文文很替母亲气愤的追问后来那几个坏人怎样了时,陈母表情很平静的说第二天上学她就跟那三个恶作剧的男同学打架了。后来她的傻弟弟听说她吃亏抱根棍子跑学校帮忙,又打了一架。再后来,没有同学欺负她了。
那时候陈依就曾在想,没有穿鞋的母亲独自在冰雪上默不作声行走几里路的心情是怎样的……
这件事他已经很久没有回想过了,现在忽然觉得,也许就像被父亲拳脚伤害后那样,孤单无助。
路遥的哭喊声渐渐慢了,最后停了。
陈依的思绪也回到她身边。
“陈依,为什么……为什么这样的事情会发生在我身上……到底为什么?”
“每天都有人遭遇不幸,车祸,抢劫,盗窃,伤害等等等等,遇上的人只是被概率选中,无论遭遇不幸的人是谁,都没有为什么可问。因为不是选中你,就是选中我,再不是就选中另一个我们认识或不认识的人。”
很小的时候陈依就曾问过为什么,为什么他的家庭是这样。后来他给了自己答案,就是这番话。
路遥双臂抱头,把脸深深埋藏臂间。
“我不知道该怎么办,我以后怎么见人,以后怎么活?如果同学知道了都会在背后指指点点,爸爸妈妈知道了不知道会怎样,亲戚朋友知道了不知道还能怎么抬得起头……呜呜……为什么这样的事情要发生在我身上……”
第五节 是什么让我们这样选择?(下)
“王福不是多嘴的人。”
没有人知道,是否等于不曾发生?陈依本来想这么问,但没有。这是此时此刻路遥唯一的救命稻草。而他,除了这样安慰再无他法。
“不行的……就算王福不说,那群禽兽肯定会跟阿涛说,阿涛肯定会跟人说的,肯定会传到同学耳朵里的……肯定会的……”路遥抽泣着,声音里满是对未来的恐惧和挣扎,试图相信一切会好,又不得不用理智否认希冀只是不能实现的奢望。

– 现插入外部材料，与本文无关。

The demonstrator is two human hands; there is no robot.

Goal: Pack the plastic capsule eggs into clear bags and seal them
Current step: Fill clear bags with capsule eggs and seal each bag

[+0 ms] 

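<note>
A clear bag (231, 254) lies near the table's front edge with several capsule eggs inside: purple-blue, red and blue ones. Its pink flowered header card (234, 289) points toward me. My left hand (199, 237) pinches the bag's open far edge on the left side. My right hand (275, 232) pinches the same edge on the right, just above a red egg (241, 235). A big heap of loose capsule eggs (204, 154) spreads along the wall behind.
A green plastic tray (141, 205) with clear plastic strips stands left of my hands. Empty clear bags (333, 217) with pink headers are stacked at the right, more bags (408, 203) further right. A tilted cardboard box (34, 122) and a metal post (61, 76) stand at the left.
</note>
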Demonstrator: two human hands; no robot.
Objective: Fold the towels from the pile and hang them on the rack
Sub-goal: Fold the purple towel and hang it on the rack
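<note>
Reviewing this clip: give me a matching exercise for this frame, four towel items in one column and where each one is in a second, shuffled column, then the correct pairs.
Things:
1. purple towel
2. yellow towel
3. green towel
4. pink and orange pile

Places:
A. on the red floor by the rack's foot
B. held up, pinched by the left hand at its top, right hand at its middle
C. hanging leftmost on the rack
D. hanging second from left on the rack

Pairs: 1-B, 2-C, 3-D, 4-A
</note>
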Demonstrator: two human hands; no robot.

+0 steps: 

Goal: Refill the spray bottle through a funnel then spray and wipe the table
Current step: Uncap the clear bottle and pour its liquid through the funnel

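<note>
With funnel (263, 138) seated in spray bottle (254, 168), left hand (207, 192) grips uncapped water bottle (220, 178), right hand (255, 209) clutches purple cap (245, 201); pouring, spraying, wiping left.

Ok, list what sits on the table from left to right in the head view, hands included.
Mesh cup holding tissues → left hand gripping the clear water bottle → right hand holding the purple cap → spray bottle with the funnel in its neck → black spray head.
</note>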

陈依看她又要一发不可收拾的失控,忙捧住她那张布满泪痕的脸,紧盯她的眼睛一字字喝道“阿涛也不会说,我会和王福一起叮嘱他。从现在开始不要再担心也不要再想,今天晚上什么也没发生,我们只是去了健康滑冰场玩。什么事情也没有发生!所以不会有人说什么!不会!”
路遥的情绪渐渐安定,抓救命稻草似的紧抱陈依的手臂,脸上透出哀求之态。
“你真的会跟王福一起交待阿涛吗?”
“一定。”
这话让路遥放心下来。
“阿涛人不坏肯定会答应,又有你和王福说肯定没问题。我们今天去了健康滑冰场玩,什么事也没发生……可是爸爸妈妈肯定会打电话问,如果说就只跟你去,他们会疑心的。怎么办?”
“让路镜帮忙吧。”
路遥有些迟疑。
“能不能你跟路镜说?她当班长多亏你帮忙,你跟她说肯定没问题。”
陈依点头答应,路遥说有电话卡,两人顺水泥车道走出昏暗的园林,在路边拨通了路镜家里的电话。
听说了陈依的请求,路镜很爽快的答应帮忙应付路遥父母,末了又神秘兮兮的发笑,问他们是不是在谈恋爱。
路遥长松了口气,有路镜帮忙口供,她父母会相信是几个同学一起玩,虽然还会责备回家太晚,但也不致猜疑多心。
“陈依,谢谢你,真的很谢谢你。”
“其实我根本没帮上忙……不说了,快回去吧。”
路遥上了的士仍旧打开车窗连声道谢,陈依目送车子消失在马路尽头,颓然抱头蹲地。
他真的觉得根本没有帮上忙。更为这种相助隐瞒的善后处理方式感到悲哀。是什么让他们如此选择?是必需如此选择?路遥的不幸遭遇他是否应该负上责任?如果应该,又该负多少责任?事已至此他又能负什么责任?
如果当初路遥质问时,他的反应不那么冷漠,稍微解释下做法的立场,路遥还会不会反应那么激烈的换位?
但他知道这世界上没有如果。
这座城市有句俗话。
假若有如果,世界上就不会有乞丐了。
陈依默然迈步回家,经过园林的水泥道,那座凉亭时,看见凉亭二层的楼梯走下来一个步履蹒跚的人。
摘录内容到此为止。